:: PROBLEM ::
Exactly repeat all the records below, omitting the images they hold.

:: THE INPUT ::
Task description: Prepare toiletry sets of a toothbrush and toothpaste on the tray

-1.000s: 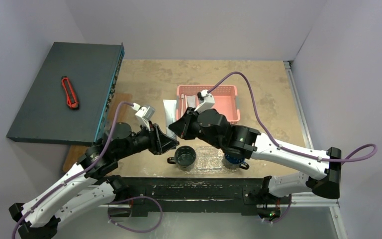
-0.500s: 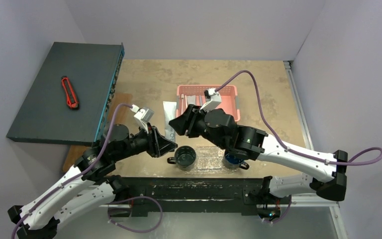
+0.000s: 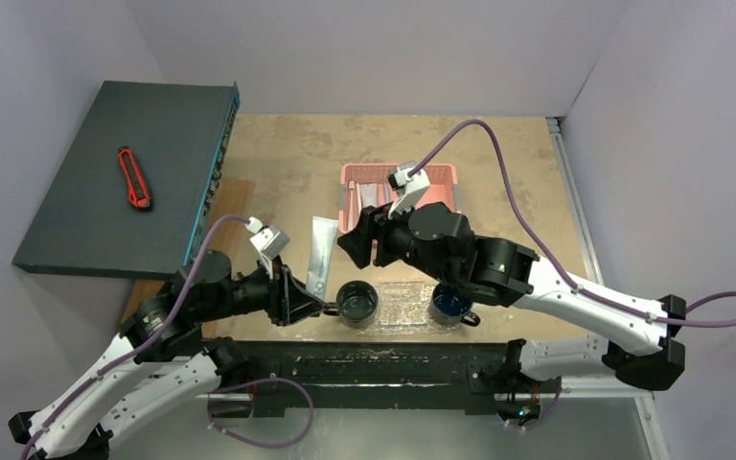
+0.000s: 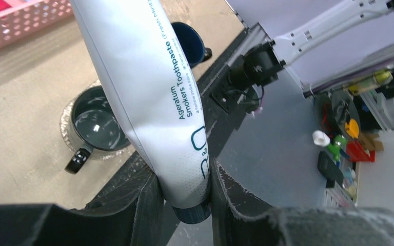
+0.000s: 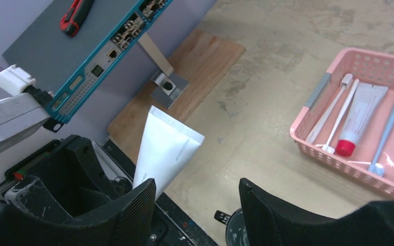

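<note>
My left gripper (image 3: 299, 300) (image 4: 184, 190) is shut on the cap end of a white toothpaste tube (image 3: 319, 255) (image 4: 146, 87), which sticks up and away from it, left of the dark green mug (image 3: 356, 303) (image 4: 93, 125). The blue mug (image 3: 449, 307) (image 4: 190, 42) stands to the right; both mugs are on the transparent tray (image 3: 403, 302). My right gripper (image 3: 359, 240) (image 5: 197, 205) hangs open over the table with nothing between its fingers, the tube (image 5: 165, 148) just beyond its left finger. The pink basket (image 3: 446, 206) (image 5: 308, 123) holds a red-capped tube (image 5: 358, 118) and a pale-blue toothbrush (image 5: 388, 128).
A dark grey box (image 3: 105, 182) with a red utility knife (image 3: 134, 177) on top stands at the left, overhanging a wooden board (image 3: 235, 192) (image 5: 195, 66). A white toothbrush (image 5: 333, 114) also lies in the basket. The table's black front edge runs just below the mugs.
My right gripper has opened, let go of the white tube and drawn back to the right. My left arm has pulled the tube down toward the near-left.
</note>
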You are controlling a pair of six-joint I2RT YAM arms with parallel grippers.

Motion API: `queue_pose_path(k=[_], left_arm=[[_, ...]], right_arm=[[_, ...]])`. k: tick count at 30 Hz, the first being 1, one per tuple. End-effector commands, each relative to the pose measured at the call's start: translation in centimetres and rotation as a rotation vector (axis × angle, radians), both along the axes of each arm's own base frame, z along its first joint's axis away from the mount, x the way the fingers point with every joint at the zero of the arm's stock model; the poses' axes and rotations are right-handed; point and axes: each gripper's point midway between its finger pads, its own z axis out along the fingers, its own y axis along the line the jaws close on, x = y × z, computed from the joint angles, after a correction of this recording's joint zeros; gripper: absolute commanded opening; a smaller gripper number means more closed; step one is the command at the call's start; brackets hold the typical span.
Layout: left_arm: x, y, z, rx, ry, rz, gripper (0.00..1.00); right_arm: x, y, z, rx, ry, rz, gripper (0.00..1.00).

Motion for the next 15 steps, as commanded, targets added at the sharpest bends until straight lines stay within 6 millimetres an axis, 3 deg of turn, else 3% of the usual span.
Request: queue_pose_path(k=[1,15], left_arm=[[-3.0,0.4,2.5,-0.028,-0.071,-0.165,0.00],[-9.0,2.4,3.0,-0.043,-0.101,-0.429,0.00]], right_arm=[[-1.3,-0.6,2.6,-0.074,-0.127,0.143,0.63],[-6.8,-0.1,4.0,-0.027,-0.219,0.504,0.69]])
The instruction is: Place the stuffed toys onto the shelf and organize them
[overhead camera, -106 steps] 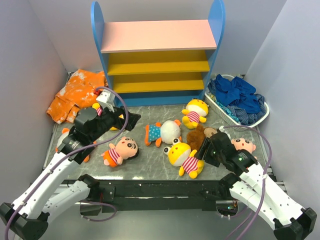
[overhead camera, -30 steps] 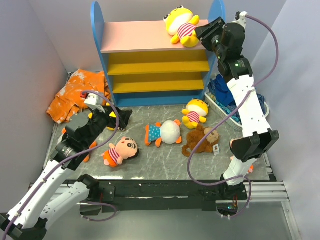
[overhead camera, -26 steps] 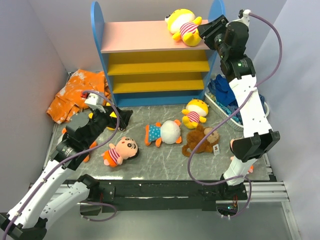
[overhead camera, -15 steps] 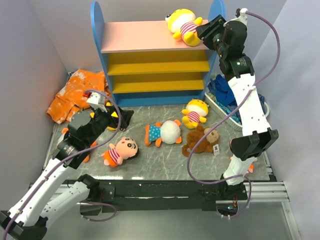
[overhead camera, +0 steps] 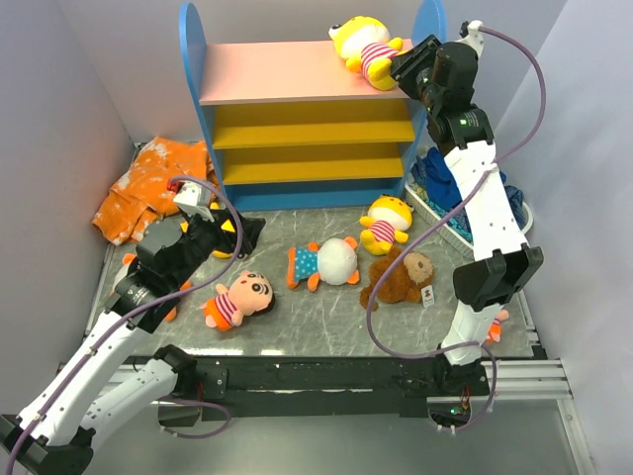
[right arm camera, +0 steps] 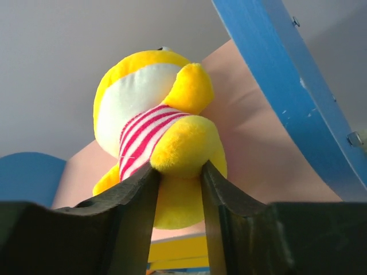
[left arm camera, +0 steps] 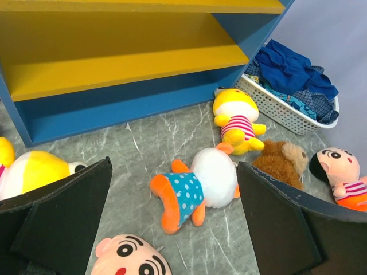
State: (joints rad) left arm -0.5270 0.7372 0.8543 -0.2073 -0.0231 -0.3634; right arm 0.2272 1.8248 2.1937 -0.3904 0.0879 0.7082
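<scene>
The shelf [overhead camera: 297, 71] stands at the back, its pink top board on rounded blue sides. A yellow big-eyed stuffed toy [overhead camera: 362, 44] in red-white stripes lies on the right end of the top board. My right gripper [overhead camera: 404, 65] is shut on its lower leg; in the right wrist view the fingers [right arm camera: 133, 192] pinch the yellow leg [right arm camera: 182, 150]. On the table lie a second yellow toy [overhead camera: 384, 222], a dotted-shirt toy [overhead camera: 322, 262], a brown monkey [overhead camera: 400, 278] and a striped-shirt doll [overhead camera: 237, 299]. My left gripper [overhead camera: 233, 231] hovers open over the table's left; the dotted toy [left arm camera: 198, 186] lies beyond its fingers.
An orange-and-white cloth [overhead camera: 148, 188] is heaped at the back left. A white basket [overhead camera: 447, 230] of dark blue cloths [overhead camera: 475, 193] stands right of the shelf. Another doll [left arm camera: 339, 175] lies at the table's right edge, and a yellow toy [left arm camera: 34, 172] lies beside the left finger. Walls close in both sides.
The right gripper has carried the yellow striped toy from the table up onto the pink top board and, over the last second, nudged it slightly farther back. The left gripper crept a little forward.
</scene>
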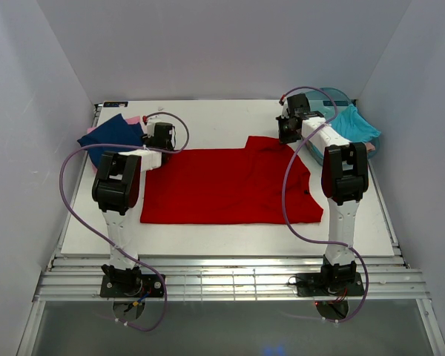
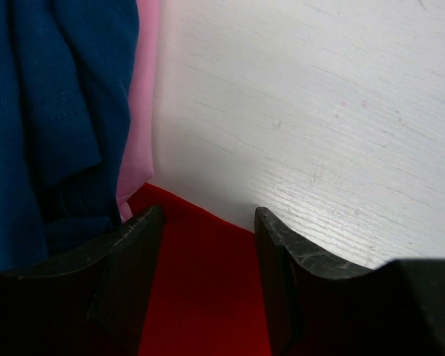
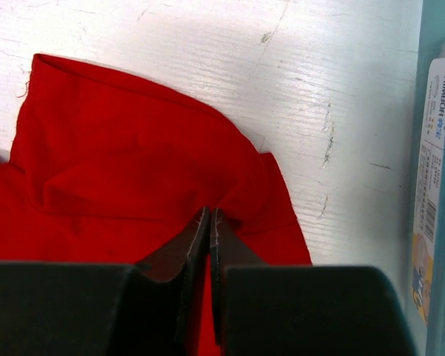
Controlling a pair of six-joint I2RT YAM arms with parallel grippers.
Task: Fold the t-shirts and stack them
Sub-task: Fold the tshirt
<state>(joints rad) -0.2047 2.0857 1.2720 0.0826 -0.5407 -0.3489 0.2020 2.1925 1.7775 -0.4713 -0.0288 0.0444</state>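
Red t-shirt (image 3: 133, 163) in tight right hand (image 3: 210, 215)

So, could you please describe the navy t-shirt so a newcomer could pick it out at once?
Start at the white table and go to its far left corner, beside the left gripper. The navy t-shirt lies bunched there on a pink t-shirt; it is the only dark blue cloth, unlike the flat red t-shirt.

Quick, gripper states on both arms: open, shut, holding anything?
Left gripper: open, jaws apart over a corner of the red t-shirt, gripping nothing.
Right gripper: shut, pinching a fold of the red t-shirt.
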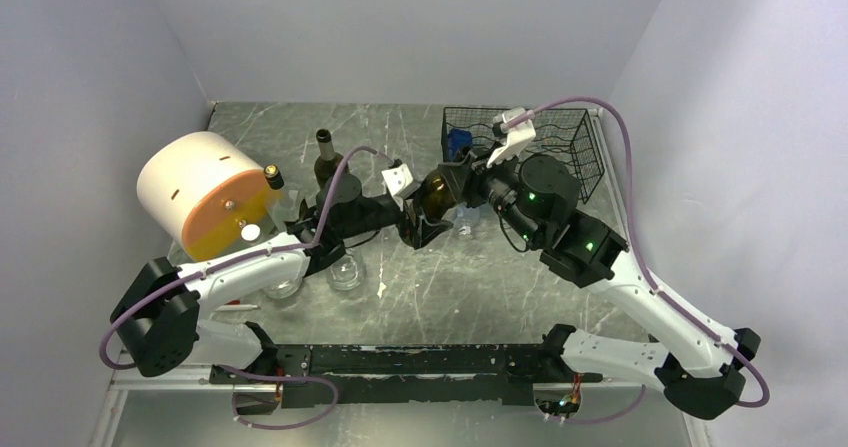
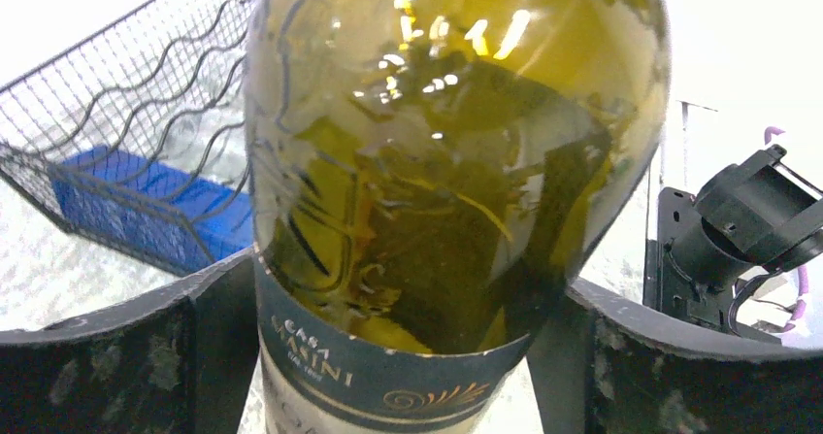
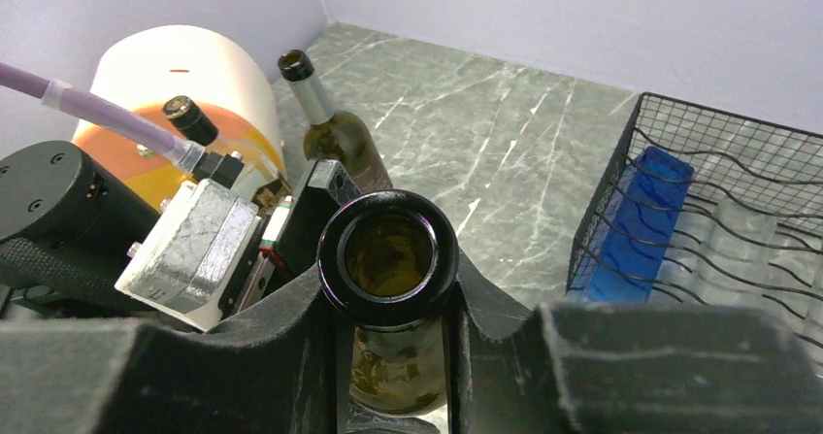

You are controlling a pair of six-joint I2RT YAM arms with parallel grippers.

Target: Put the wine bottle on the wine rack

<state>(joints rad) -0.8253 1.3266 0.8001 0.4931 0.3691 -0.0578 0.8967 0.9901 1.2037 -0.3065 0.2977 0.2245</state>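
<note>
The wine bottle (image 1: 436, 195) is olive-green glass with a dark label, held off the table between both arms. My right gripper (image 1: 466, 183) is shut on its neck, and the open mouth (image 3: 388, 259) sits just above the two black fingers (image 3: 291, 356). In the left wrist view my left gripper (image 2: 398, 342) spans the wide body (image 2: 437, 162), with a finger pressed against each side at the label. The wine rack (image 1: 565, 147), a black wire box with wavy tiers, stands at the back right, just behind the right gripper, and also shows in both wrist views (image 2: 146, 104) (image 3: 723, 186).
A blue object (image 3: 636, 216) lies inside the rack's left end. A second bottle (image 1: 326, 157) stands upright at the back left. A big white and orange cylinder (image 1: 205, 195) and a small dark-capped bottle (image 1: 272, 177) are beside it. Glass jars (image 1: 345, 270) sit near the left arm. Walls close three sides.
</note>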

:: REPLY TO THE TASK ::
Task description: Prepare toiletry sets of a toothbrush and toothpaste on the tray

-1.000s: 
-0.500s: 
+0.000s: 
+0.000s: 
+0.000s: 

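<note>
My left gripper (image 3: 299, 300) (image 4: 184, 190) is shut on the cap end of a white toothpaste tube (image 3: 319, 255) (image 4: 146, 87), which sticks up and away from it, left of the dark green mug (image 3: 356, 303) (image 4: 93, 125). The blue mug (image 3: 449, 307) (image 4: 190, 42) stands to the right; both mugs are on the transparent tray (image 3: 403, 302). My right gripper (image 3: 359, 240) (image 5: 197, 205) hangs open over the table with nothing between its fingers, the tube (image 5: 165, 148) just beyond its left finger. The pink basket (image 3: 446, 206) (image 5: 308, 123) holds a red-capped tube (image 5: 358, 118) and a pale-blue toothbrush (image 5: 388, 128).
A dark grey box (image 3: 105, 182) with a red utility knife (image 3: 134, 177) on top stands at the left, overhanging a wooden board (image 3: 235, 192) (image 5: 195, 66). A white toothbrush (image 5: 333, 114) also lies in the basket. The table's black front edge runs just below the mugs.
My right gripper has opened, let go of the white tube and drawn back to the right. My left arm has pulled the tube down toward the near-left.
</note>
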You are controlling a pair of six-joint I2RT YAM arms with parallel grippers.

Motion API: `queue_pose_path(k=[_], left_arm=[[_, ...]], right_arm=[[_, ...]])`. k: tick count at 30 Hz, the first being 1, one per tuple. End-effector commands, each relative to the pose measured at the call's start: translation in centimetres and rotation as a rotation vector (axis × angle, radians), both along the axes of each arm's own base frame, z along its first joint's axis away from the mount, x the way the fingers point with every joint at the zero of the arm's stock model; the poses' axes and rotations are right-handed; point and axes: each gripper's point midway between its finger pads, its own z axis out along the fingers, its own y axis along the line the jaws close on, x = y × z, computed from the joint angles, after a correction of this recording's joint zeros; gripper: absolute commanded opening; a smaller gripper number means more closed; step one is the command at the call's start; brackets hold the typical span.
Layout: left_arm: x, y, z, rx, ry, rz, gripper (0.00..1.00); right_arm: x, y, z, rx, ry, rz, gripper (0.00..1.00).

Motion for the next 15 steps, as commanded, targets added at the sharpest bends until straight lines stay within 6 millimetres an axis, 3 deg of turn, else 3% of the usual span.
Request: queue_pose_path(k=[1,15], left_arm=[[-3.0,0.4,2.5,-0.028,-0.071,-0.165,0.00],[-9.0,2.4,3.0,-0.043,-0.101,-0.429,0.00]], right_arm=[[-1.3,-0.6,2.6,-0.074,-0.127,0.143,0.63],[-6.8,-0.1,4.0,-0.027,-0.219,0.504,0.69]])
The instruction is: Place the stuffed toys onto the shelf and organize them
[overhead camera, -106 steps] 
[overhead camera, -30 steps] 
[overhead camera, -26 steps] 
[overhead camera, -15 steps] 
[overhead camera, +0 steps] 
[right arm camera, +0 steps] 
[left arm camera, +0 steps] 
State: (joints rad) left arm -0.5270 0.7372 0.8543 -0.2073 -0.0231 -0.3634; right arm 0.2272 1.8248 2.1937 -0.3904 0.0879 0.7082
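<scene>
The shelf [overhead camera: 297, 71] stands at the back, its pink top board on rounded blue sides. A yellow big-eyed stuffed toy [overhead camera: 362, 44] in red-white stripes lies on the right end of the top board. My right gripper [overhead camera: 404, 65] is shut on its lower leg; in the right wrist view the fingers [right arm camera: 133, 192] pinch the yellow leg [right arm camera: 182, 150]. On the table lie a second yellow toy [overhead camera: 384, 222], a dotted-shirt toy [overhead camera: 322, 262], a brown monkey [overhead camera: 400, 278] and a striped-shirt doll [overhead camera: 237, 299]. My left gripper [overhead camera: 233, 231] hovers open over the table's left; the dotted toy [left arm camera: 198, 186] lies beyond its fingers.
An orange-and-white cloth [overhead camera: 148, 188] is heaped at the back left. A white basket [overhead camera: 447, 230] of dark blue cloths [overhead camera: 475, 193] stands right of the shelf. Another doll [left arm camera: 339, 175] lies at the table's right edge, and a yellow toy [left arm camera: 34, 172] lies beside the left finger. Walls close in both sides.
The right gripper has carried the yellow striped toy from the table up onto the pink top board and, over the last second, nudged it slightly farther back. The left gripper crept a little forward.
</scene>
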Controlling a pair of six-joint I2RT YAM arms with parallel grippers.
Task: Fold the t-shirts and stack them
Sub-task: Fold the tshirt
<state>(joints rad) -0.2047 2.0857 1.2720 0.0826 -0.5407 -0.3489 0.2020 2.1925 1.7775 -0.4713 -0.0288 0.0444</state>
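Red t-shirt (image 3: 133, 163) in tight right hand (image 3: 210, 215)

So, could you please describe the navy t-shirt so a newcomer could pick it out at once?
Start at the white table and go to its far left corner, beside the left gripper. The navy t-shirt lies bunched there on a pink t-shirt; it is the only dark blue cloth, unlike the flat red t-shirt.

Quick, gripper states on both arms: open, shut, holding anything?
Left gripper: open, jaws apart over a corner of the red t-shirt, gripping nothing.
Right gripper: shut, pinching a fold of the red t-shirt.
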
You are controlling a pair of six-joint I2RT YAM arms with parallel grippers.

Target: Put the wine bottle on the wine rack

<state>(joints rad) -0.8253 1.3266 0.8001 0.4931 0.3691 -0.0578 0.8967 0.9901 1.2037 -0.3065 0.2977 0.2245</state>
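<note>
The wine bottle (image 1: 436, 195) is olive-green glass with a dark label, held off the table between both arms. My right gripper (image 1: 466, 183) is shut on its neck, and the open mouth (image 3: 388, 259) sits just above the two black fingers (image 3: 291, 356). In the left wrist view my left gripper (image 2: 398, 342) spans the wide body (image 2: 437, 162), with a finger pressed against each side at the label. The wine rack (image 1: 565, 147), a black wire box with wavy tiers, stands at the back right, just behind the right gripper, and also shows in both wrist views (image 2: 146, 104) (image 3: 723, 186).
A blue object (image 3: 636, 216) lies inside the rack's left end. A second bottle (image 1: 326, 157) stands upright at the back left. A big white and orange cylinder (image 1: 205, 195) and a small dark-capped bottle (image 1: 272, 177) are beside it. Glass jars (image 1: 345, 270) sit near the left arm. Walls close three sides.
</note>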

No further output is required here.